● WHAT THIS TASK INVOLVES: Show each line from the listing that includes the word "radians".

● DATASET SECTION:
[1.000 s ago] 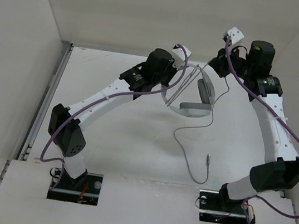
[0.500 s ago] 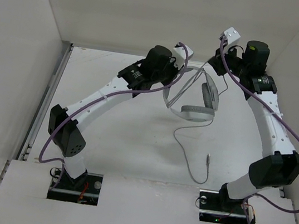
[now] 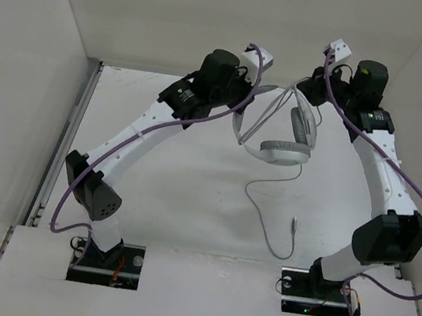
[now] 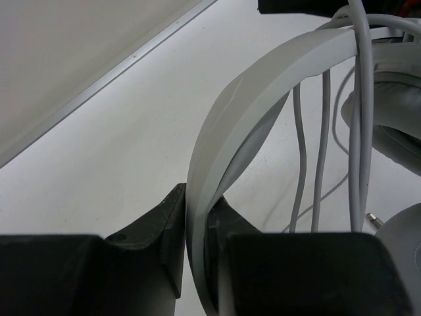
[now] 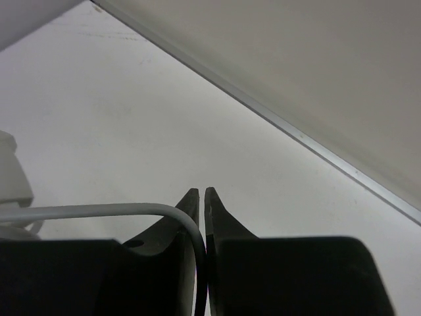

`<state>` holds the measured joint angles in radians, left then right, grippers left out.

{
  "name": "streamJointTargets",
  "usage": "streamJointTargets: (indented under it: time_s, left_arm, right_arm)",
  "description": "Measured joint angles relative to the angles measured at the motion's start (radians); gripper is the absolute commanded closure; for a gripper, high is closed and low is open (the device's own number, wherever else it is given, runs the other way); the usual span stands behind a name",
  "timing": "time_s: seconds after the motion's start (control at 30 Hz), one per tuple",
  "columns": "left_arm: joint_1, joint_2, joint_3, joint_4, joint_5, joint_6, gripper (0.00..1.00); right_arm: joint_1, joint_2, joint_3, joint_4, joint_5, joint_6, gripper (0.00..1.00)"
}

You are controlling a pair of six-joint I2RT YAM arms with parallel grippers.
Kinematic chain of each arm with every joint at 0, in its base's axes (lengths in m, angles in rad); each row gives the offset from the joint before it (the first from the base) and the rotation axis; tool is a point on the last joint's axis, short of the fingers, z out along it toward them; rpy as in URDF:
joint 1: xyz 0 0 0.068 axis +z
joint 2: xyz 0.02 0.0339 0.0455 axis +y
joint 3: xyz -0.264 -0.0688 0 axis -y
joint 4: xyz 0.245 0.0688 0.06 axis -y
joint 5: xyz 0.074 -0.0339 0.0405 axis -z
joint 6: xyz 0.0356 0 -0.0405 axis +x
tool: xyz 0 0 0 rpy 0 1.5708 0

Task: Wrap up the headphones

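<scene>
The white and light-grey headphones [image 3: 280, 148] hang in the air above the back of the table, earcups low, between my two grippers. My left gripper [image 3: 246, 92] is shut on the curved headband [image 4: 223, 125], which runs up between its black fingers [image 4: 168, 224]. My right gripper [image 3: 307, 91] is shut on the thin grey cable [image 5: 99, 211], which bends down between its fingers [image 5: 217, 214]. Several cable strands [image 4: 322, 131] cross the headband. The rest of the cable [image 3: 262, 213] trails onto the table and ends in the plug [image 3: 294, 225].
White walls enclose the table on the left, back and right, with a metal rail [image 3: 67, 136] along the left edge. Purple arm cables [image 3: 200, 125] loop beside both arms. The arm bases [image 3: 107, 258] sit at the near edge.
Both grippers have lifted and shifted slightly right with the headphones. The earcups have swung lower and rightward. The plug and the cable on the table have stayed put.
</scene>
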<state>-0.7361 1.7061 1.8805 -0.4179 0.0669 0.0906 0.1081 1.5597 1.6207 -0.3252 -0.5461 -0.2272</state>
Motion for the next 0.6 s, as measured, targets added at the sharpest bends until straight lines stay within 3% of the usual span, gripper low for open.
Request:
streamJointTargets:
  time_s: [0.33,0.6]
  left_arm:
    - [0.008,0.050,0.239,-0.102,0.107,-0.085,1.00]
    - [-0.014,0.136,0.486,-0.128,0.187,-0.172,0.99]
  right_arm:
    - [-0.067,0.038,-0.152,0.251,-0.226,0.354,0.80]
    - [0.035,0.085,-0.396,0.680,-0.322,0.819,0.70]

● RESPONSE TO THE TASK:
`<state>` holds the measured joint angles in radians, left then right, grippers left out.
  "description": "Measured joint angles relative to the angles measured at the motion's start (radians); gripper is the absolute commanded closure; for a gripper, high is closed and low is open (the device's own number, wherever else it is given, runs the other way); the usual span stands behind a name",

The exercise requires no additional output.